26th Annual Eastern Fish Health Workshop

A Rhodamine-123 Based Cytotoxic Assay For Fish Leukocytes Using EPC Target Cells

Luke Iwanowicz² and Chris Ottinger¹

¹National Fish Health Research Laboratory, U. S Geological Survey, 1700 Leetown Road, Kearneysville, WV 25414; ²Johnson Controls World Services, Inc., National Fish Health Research Laboratory, U. S Geological Survey, 1700 Leetown Road, Kearneysville, WV 25414

Numerous teleost fishes including carp, catfish, rainbow trout and damselfish posses a population of natural killer-like cells referred to as nonspecific cytotoxic cells (NCC). These cells, considered analogous to mammalian natural killer (NK) cell populations, are involved with tumor cell lysis, protozoan parasite immunity and other innate immune functions.
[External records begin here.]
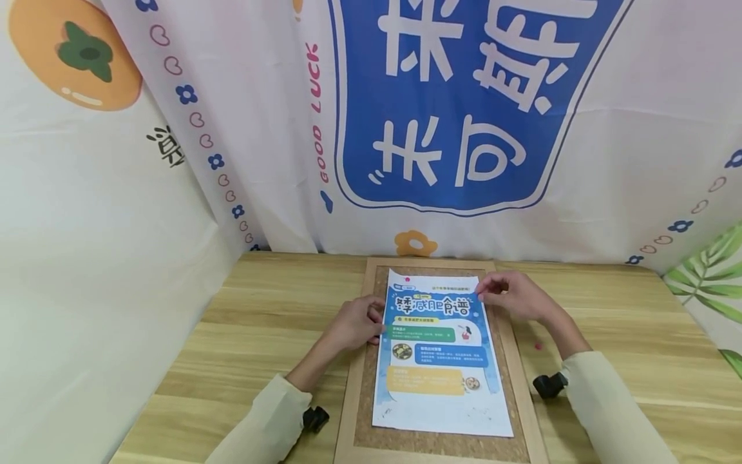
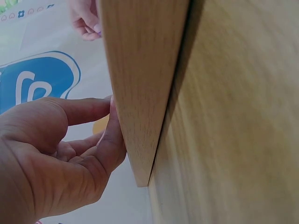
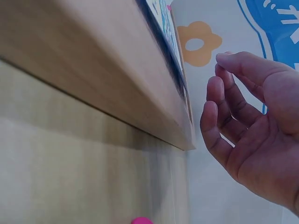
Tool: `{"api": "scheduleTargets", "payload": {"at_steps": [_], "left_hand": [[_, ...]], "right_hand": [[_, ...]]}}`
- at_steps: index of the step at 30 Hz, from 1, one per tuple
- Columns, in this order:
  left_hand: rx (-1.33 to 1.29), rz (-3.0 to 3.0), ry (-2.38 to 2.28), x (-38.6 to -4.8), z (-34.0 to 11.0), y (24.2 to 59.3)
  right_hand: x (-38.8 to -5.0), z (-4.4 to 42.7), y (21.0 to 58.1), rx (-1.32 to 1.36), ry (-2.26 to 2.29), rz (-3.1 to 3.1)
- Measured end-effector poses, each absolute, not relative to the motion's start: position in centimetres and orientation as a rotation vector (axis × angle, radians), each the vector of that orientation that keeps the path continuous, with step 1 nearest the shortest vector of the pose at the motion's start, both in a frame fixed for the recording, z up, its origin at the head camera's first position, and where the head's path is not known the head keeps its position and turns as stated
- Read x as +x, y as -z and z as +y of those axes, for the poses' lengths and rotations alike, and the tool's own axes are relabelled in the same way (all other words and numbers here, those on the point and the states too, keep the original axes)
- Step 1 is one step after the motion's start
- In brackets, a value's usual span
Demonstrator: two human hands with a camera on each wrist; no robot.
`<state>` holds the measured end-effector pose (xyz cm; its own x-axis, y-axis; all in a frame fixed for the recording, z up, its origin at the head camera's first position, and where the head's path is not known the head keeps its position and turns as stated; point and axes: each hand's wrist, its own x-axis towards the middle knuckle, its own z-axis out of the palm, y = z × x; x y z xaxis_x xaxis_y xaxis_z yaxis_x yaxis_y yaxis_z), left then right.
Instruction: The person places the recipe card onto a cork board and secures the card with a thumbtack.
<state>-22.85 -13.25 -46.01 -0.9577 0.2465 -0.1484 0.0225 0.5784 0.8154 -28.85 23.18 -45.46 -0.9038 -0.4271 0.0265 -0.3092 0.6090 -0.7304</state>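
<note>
A printed blue and white sheet (image 1: 437,412) lies on a wood-framed cork board (image 1: 435,444), with a pink pin (image 1: 408,279) near its top left corner. My left hand (image 1: 353,323) pinches the sheet's left edge, its thumb and finger meeting beside the frame in the left wrist view (image 2: 60,149). At the sheet's top right corner is my right hand (image 1: 516,296), thumb and forefinger tips together. The left wrist view shows a small purple thing (image 2: 99,34) at those fingertips; the right wrist view hides it behind the right hand's fingers (image 3: 233,100).
Another pink pin (image 1: 538,346) lies on the wooden table (image 1: 608,309), right of the board. Behind the table hangs a white printed cloth (image 1: 278,161) with a large blue panel. Black devices (image 1: 315,419) are worn at both wrists.
</note>
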Motion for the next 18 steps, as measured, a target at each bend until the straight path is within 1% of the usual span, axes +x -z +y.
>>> {"api": "scheduleTargets", "payload": {"at_steps": [9, 18], "left_hand": [[0.212, 2.564, -1.318, -22.9, -13.2, 45.9], [0.228, 2.551, -1.352, -22.9, -13.2, 46.1]], "right_hand": [[-30.8, 22.7, 45.9, -0.61, 1.127, 2.679], [-32.6, 22.4, 46.7, -0.701, 1.113, 2.664]]}}
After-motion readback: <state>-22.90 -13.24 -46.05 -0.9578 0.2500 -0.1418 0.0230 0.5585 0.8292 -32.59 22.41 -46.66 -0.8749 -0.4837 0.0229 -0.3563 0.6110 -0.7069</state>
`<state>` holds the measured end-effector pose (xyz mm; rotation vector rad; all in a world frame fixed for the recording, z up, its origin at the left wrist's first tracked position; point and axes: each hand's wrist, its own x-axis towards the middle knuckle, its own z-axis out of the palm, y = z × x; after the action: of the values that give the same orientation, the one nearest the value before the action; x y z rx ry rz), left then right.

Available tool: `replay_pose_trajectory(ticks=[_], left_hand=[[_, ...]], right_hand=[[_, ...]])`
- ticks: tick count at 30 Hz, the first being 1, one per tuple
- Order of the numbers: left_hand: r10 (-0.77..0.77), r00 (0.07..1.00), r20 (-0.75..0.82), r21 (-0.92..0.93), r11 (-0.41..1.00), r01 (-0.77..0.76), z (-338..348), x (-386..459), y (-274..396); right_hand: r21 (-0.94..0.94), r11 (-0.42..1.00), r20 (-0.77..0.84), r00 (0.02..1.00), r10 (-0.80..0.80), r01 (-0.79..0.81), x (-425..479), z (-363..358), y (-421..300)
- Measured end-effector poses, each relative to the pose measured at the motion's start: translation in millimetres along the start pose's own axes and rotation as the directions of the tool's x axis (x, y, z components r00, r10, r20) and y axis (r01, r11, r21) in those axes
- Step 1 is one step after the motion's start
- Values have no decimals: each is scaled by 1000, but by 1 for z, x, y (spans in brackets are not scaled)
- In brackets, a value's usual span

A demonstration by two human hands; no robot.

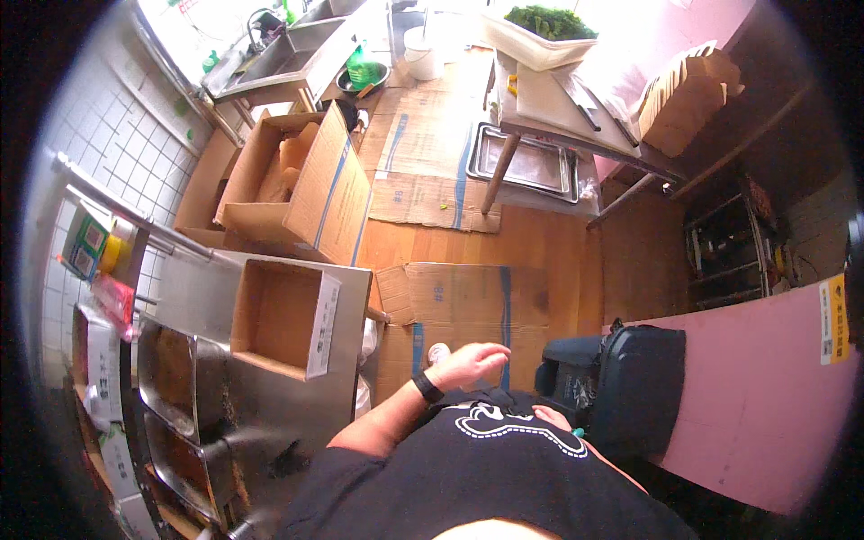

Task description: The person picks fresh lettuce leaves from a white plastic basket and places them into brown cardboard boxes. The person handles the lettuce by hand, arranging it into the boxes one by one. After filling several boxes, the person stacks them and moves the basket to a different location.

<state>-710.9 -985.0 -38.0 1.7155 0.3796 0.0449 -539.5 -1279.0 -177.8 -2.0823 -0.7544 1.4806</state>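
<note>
My left hand (pixel 472 360), with a black band on the wrist, hangs in front of my body above the cardboard-covered floor. Its fingers are loosely extended and nothing shows in them. My right hand (pixel 552 417) is low at my right side, partly hidden by my black shirt (pixel 472 479). A small teal item (pixel 578 432) shows at its wrist. Left of me, an open shallow cardboard box (pixel 277 317) rests on a stainless steel table (pixel 297 412), apart from both hands. A dark wheeled bin (pixel 641 378) stands close to my right hand.
Flattened cardboard (pixel 466 290) covers parts of the wooden floor. A large open carton (pixel 331 196) stands ahead left, near a steel sink (pixel 290 57). Ahead right, a worktable holds a cutting board (pixel 540 94), knives (pixel 587 111) and a white tub (pixel 540 50) of leafy greens (pixel 550 23).
</note>
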Motion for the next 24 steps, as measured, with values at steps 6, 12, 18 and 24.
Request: replay_pose_trajectory(ticks=[6, 12, 18, 24], left_hand=[[-123, 992, -23, -191, 975, 116, -66, 47, -18], [-177, 984, 2, -272, 947, 171, -85, 87, -46], [-259, 964, -59, -267, 935, 235, -135, 144, -56], [-307, 920, -244, -185, 946, 267, -199, 207, -45]], right_hand=[[-101, 995, -67, 997, -29, 22, 48, -24, -68], [-138, 988, -54, 996, -76, 68, 120, -57, -111], [-273, 902, -119, 918, -377, 335, 215, -115, -202], [-441, 621, -140, 634, -761, 648, 312, -194, -323]])
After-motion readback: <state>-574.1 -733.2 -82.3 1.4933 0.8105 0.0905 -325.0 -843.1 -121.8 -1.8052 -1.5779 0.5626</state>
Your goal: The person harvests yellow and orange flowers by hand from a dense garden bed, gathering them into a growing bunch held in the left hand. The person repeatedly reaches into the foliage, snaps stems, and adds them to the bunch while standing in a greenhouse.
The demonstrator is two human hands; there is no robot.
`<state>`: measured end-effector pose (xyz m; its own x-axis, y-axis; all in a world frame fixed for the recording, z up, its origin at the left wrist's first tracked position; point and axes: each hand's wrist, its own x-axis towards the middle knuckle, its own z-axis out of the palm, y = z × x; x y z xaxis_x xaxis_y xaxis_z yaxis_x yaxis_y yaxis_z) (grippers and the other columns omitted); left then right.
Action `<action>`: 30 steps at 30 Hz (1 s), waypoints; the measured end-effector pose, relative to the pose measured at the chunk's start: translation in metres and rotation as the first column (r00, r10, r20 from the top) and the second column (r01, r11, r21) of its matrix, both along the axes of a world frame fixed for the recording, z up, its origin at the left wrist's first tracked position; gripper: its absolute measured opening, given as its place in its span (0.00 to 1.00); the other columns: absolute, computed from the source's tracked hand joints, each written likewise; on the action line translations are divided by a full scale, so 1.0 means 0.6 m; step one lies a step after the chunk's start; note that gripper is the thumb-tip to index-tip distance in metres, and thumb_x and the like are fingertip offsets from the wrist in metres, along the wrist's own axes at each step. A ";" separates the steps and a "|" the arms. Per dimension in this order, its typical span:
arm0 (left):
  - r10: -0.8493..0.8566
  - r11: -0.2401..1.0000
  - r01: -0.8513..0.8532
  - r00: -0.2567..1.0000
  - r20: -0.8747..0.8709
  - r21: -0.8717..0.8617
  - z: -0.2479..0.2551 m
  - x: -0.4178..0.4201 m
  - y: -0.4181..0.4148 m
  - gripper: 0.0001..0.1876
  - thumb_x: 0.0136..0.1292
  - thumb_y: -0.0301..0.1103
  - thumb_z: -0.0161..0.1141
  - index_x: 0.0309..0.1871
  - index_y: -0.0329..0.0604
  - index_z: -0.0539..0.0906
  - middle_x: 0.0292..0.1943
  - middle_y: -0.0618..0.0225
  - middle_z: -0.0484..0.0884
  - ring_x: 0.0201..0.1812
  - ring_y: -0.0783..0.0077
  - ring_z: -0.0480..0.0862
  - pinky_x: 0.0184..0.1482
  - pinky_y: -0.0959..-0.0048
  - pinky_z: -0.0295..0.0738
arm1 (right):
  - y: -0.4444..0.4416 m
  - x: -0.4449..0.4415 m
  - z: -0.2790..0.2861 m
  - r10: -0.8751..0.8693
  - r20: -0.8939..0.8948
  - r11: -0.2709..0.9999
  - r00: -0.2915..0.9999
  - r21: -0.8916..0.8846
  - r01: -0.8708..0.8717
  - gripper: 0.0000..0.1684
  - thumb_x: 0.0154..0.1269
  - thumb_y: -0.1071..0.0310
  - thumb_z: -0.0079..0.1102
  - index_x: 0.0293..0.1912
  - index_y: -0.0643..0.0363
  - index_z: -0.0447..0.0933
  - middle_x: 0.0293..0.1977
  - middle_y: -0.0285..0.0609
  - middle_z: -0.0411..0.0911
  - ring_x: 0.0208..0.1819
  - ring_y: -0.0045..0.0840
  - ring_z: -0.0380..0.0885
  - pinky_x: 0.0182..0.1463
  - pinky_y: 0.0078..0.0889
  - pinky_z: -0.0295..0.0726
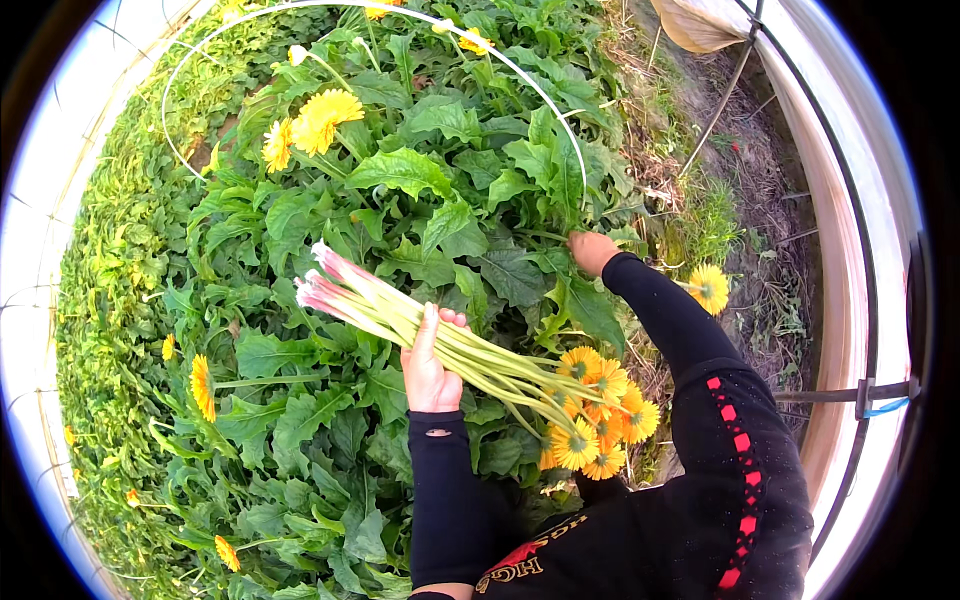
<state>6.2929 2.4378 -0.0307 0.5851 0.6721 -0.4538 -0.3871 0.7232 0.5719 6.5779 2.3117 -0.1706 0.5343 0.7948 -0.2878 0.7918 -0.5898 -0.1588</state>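
My left hand [435, 367] is closed around a bunch of cut gerbera stems [480, 352] below the middle of the view. Their pinkish, white-tipped ends [330, 289] point up and left. At the other end, the yellow-orange gerbera heads [592, 420] hang toward the lower right, close to my body. My right hand [592, 253] reaches low into the leaves at the bed's right side. Its fingers are curled at a pale green stalk [547, 235]; leaves and the hand itself hide part of the grip. A yellow gerbera [709, 289] shows beyond my right forearm.
Dense gerbera foliage [337, 420] fills the bed, with yellow blooms [326, 120] standing at the upper left. A thin white hoop [525, 79] arches over the plants. Along the right run a soil strip [772, 300], a metal pole [724, 97] and plastic sheeting [817, 187].
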 end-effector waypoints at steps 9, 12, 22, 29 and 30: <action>-0.051 0.999 0.052 0.998 -0.047 0.018 -0.006 0.006 -0.032 0.09 0.61 0.34 0.59 0.38 0.41 0.73 0.30 0.68 0.77 0.34 0.71 0.78 0.38 0.71 0.75 | 0.109 -0.077 -0.061 -0.008 -0.157 0.999 0.987 -0.043 0.001 0.12 0.51 0.67 0.50 0.29 0.63 0.81 0.37 0.54 0.78 0.42 0.41 0.77 0.45 0.38 0.75; -0.052 0.998 0.054 0.994 -0.092 0.027 -0.005 0.012 -0.038 0.09 0.61 0.35 0.59 0.38 0.41 0.73 0.30 0.68 0.77 0.34 0.71 0.78 0.39 0.71 0.75 | 0.043 -0.139 -0.098 -0.464 -0.493 0.843 0.736 0.009 0.538 0.22 0.58 0.59 0.49 0.46 0.67 0.69 0.40 0.60 0.75 0.44 0.45 0.75 0.46 0.41 0.74; -0.065 0.998 0.067 0.990 -0.126 0.011 -0.010 -0.007 -0.041 0.10 0.59 0.37 0.61 0.37 0.44 0.73 0.31 0.70 0.75 0.37 0.70 0.76 0.45 0.69 0.73 | 0.004 -0.110 -0.008 -0.183 -0.227 0.983 0.957 -0.042 0.178 0.13 0.61 0.68 0.41 0.43 0.65 0.68 0.33 0.56 0.77 0.37 0.45 0.78 0.38 0.43 0.76; -0.129 0.991 0.130 0.991 -0.030 0.017 -0.016 0.013 -0.038 0.09 0.61 0.34 0.59 0.38 0.40 0.73 0.30 0.67 0.76 0.34 0.70 0.77 0.41 0.70 0.73 | 0.064 0.038 0.035 0.171 0.130 0.979 0.977 -0.133 -0.154 0.12 0.58 0.68 0.45 0.39 0.59 0.76 0.31 0.45 0.80 0.34 0.36 0.80 0.35 0.36 0.78; -0.163 0.986 0.164 0.986 -0.043 0.034 -0.017 0.025 -0.040 0.09 0.61 0.35 0.58 0.38 0.40 0.73 0.31 0.67 0.76 0.34 0.70 0.77 0.40 0.69 0.74 | 0.072 0.034 0.025 0.102 0.041 0.988 0.994 -0.122 -0.096 0.13 0.58 0.68 0.46 0.36 0.59 0.80 0.34 0.46 0.81 0.37 0.36 0.80 0.37 0.38 0.78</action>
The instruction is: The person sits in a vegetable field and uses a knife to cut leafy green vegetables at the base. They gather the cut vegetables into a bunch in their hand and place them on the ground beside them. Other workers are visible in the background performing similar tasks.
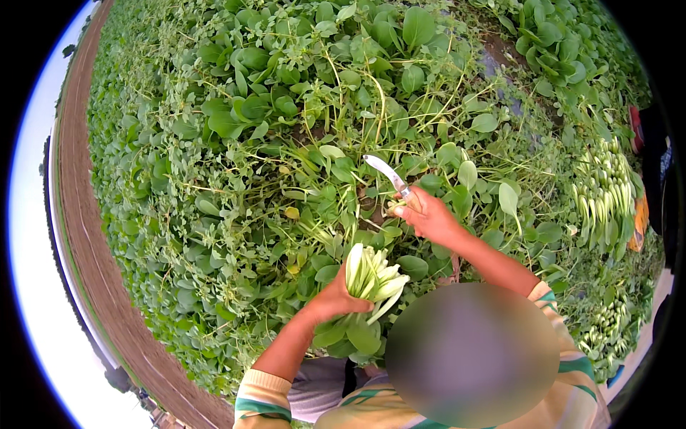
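Observation:
My left hand [343,295] grips a bunch of leafy greens [378,276], its pale cut stems turned up and its round green leaves hanging below the fist. Ahead and to the right, my right hand [427,214] is closed around the handle of a curved-blade knife [387,170]. The blade points up and to the left over the plants, and a small piece of plant shows beside the thumb. Low leafy plants [254,107] mixed with small-leaved weeds stand in front of both hands.
A pile of cut greens [603,195] lies at the right with stems showing, and another pile [608,327] is lower right. Beside the upper pile are an orange item [639,222] and a red shoe [636,128]. A bare soil strip [102,241] runs along the left.

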Tool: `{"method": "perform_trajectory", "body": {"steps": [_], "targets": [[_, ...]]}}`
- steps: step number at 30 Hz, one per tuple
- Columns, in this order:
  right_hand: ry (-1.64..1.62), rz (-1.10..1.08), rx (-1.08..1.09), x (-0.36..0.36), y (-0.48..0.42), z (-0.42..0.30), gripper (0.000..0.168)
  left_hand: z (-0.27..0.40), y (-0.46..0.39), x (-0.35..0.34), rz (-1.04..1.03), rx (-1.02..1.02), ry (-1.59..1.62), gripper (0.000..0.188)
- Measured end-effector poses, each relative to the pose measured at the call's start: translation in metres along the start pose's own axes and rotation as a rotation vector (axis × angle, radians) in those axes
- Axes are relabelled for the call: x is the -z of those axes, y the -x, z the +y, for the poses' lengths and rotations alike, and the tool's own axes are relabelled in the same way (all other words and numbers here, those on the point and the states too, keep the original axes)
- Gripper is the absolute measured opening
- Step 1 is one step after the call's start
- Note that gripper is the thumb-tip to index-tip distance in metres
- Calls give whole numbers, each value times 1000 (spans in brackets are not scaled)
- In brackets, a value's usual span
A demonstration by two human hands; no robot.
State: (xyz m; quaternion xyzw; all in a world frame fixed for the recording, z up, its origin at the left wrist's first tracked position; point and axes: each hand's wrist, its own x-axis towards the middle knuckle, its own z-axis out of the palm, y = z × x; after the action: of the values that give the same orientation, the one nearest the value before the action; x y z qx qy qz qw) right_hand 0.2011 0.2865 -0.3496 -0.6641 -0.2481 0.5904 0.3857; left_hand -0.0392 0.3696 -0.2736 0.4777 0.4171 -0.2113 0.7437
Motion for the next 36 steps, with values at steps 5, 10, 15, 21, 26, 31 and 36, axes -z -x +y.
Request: {"method": "perform_trajectory", "body": {"steps": [5,10,15,21,26,31,36], "targets": [[801,-306,271,39,41,10,36,-58,23,15,29,52,-24,116],[1090,-302,267,7,30,3,35,-56,28,0,79,40,-249,115],[826,-96,237,16,-1,30,39,-60,29,-6,98,87,-293,108],[949,-359,253,16,26,22,38,-49,32,-22,173,152,-522,96],[1201,-354,354,-8,25,19,41,-50,32,-25,176,84,-536,94],[1242,-320,409,-17,27,37,40,-46,32,-23,177,137,-504,90],[1127,-418,233,-3,36,39,37,-53,36,-36,203,152,-651,88]]}}
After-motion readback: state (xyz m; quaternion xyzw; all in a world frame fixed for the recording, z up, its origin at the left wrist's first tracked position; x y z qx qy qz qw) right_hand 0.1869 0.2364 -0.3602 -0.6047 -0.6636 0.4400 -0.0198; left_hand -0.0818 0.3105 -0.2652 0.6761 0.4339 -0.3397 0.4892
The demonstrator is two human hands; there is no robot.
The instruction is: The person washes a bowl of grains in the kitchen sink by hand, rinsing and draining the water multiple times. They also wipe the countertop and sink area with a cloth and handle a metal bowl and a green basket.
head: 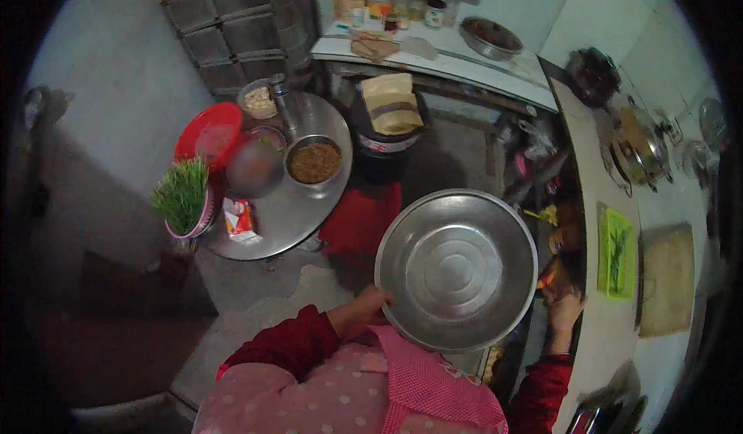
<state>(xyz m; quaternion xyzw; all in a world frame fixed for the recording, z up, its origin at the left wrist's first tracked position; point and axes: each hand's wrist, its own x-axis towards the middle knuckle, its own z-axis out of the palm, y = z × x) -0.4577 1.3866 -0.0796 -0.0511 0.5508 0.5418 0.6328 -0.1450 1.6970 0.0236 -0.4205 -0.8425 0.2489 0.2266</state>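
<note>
A wide, shallow stainless steel basin (455, 271) with nothing in it is in front of my body. My left hand (368, 305) grips its left rim, the fingers partly hidden behind the edge. To the right of the basin, my right hand (564, 311) reaches down into the dark space under the counter edge. A red and yellow package (547, 274) lies close to those fingers. Blur and shadow hide whether my right hand touches or holds it.
A round metal table (296, 219) on the left bears a steel bowl of brown food (314, 163), a red plastic basin (209, 135) and a bowl of green stalks (184, 199). The counter (592, 161) on the right carries a green basket (616, 254) and cutting board (667, 280).
</note>
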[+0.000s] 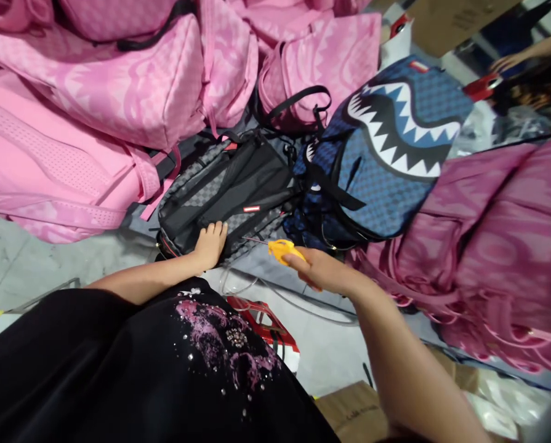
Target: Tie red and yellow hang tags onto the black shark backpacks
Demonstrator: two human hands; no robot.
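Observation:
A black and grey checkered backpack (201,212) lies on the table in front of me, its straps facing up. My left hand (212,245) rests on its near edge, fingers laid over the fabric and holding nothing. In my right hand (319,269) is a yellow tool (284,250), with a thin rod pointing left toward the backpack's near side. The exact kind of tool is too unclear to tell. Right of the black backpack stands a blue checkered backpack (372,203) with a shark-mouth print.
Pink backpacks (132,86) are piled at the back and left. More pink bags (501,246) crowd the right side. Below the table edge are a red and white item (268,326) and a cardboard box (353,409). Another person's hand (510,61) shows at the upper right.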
Environmental organic contaminants and some heavy metals have been associated with NCC suppression; thus, evaluating the cytotoxic activity of wild-captured fish leukocytes has been advocated as a valuable immunological biomarker. The traditional method for evaluating cytotoxicity is the ⁵¹Cr -release assay. Although very reliable, this method poses many drawbacks inherent in all radioisotopic work. Alternative non-radioisotopic methods have been developed to address this issue; however, many require the use of a flow cytometer or measure endogenous enzymes that are highly variable in viable cells. We modified a method using a fluorescent mitochondrial stain, rhodamine-123, previously documented as an adequate substitute for the ⁵¹Cr-release assay. In order to avoid the intrinsic limitations of using mammalian target cells, a fish cell line was chosen that could be cultured under atmospheric conditions and at temperatures unsuitable for mammalian cell culture. Rhodamine-123 uptake and retention properties of the epithelioma papulosum cyprini (EPC) cell line, a virally transformed line, were evaluated at various dye concentrations and incubation times at 15 and 20^oC. Target cell susceptibility to salmonid and moronid effector cells was subsequently examined and a practical cytotoxic assay developed.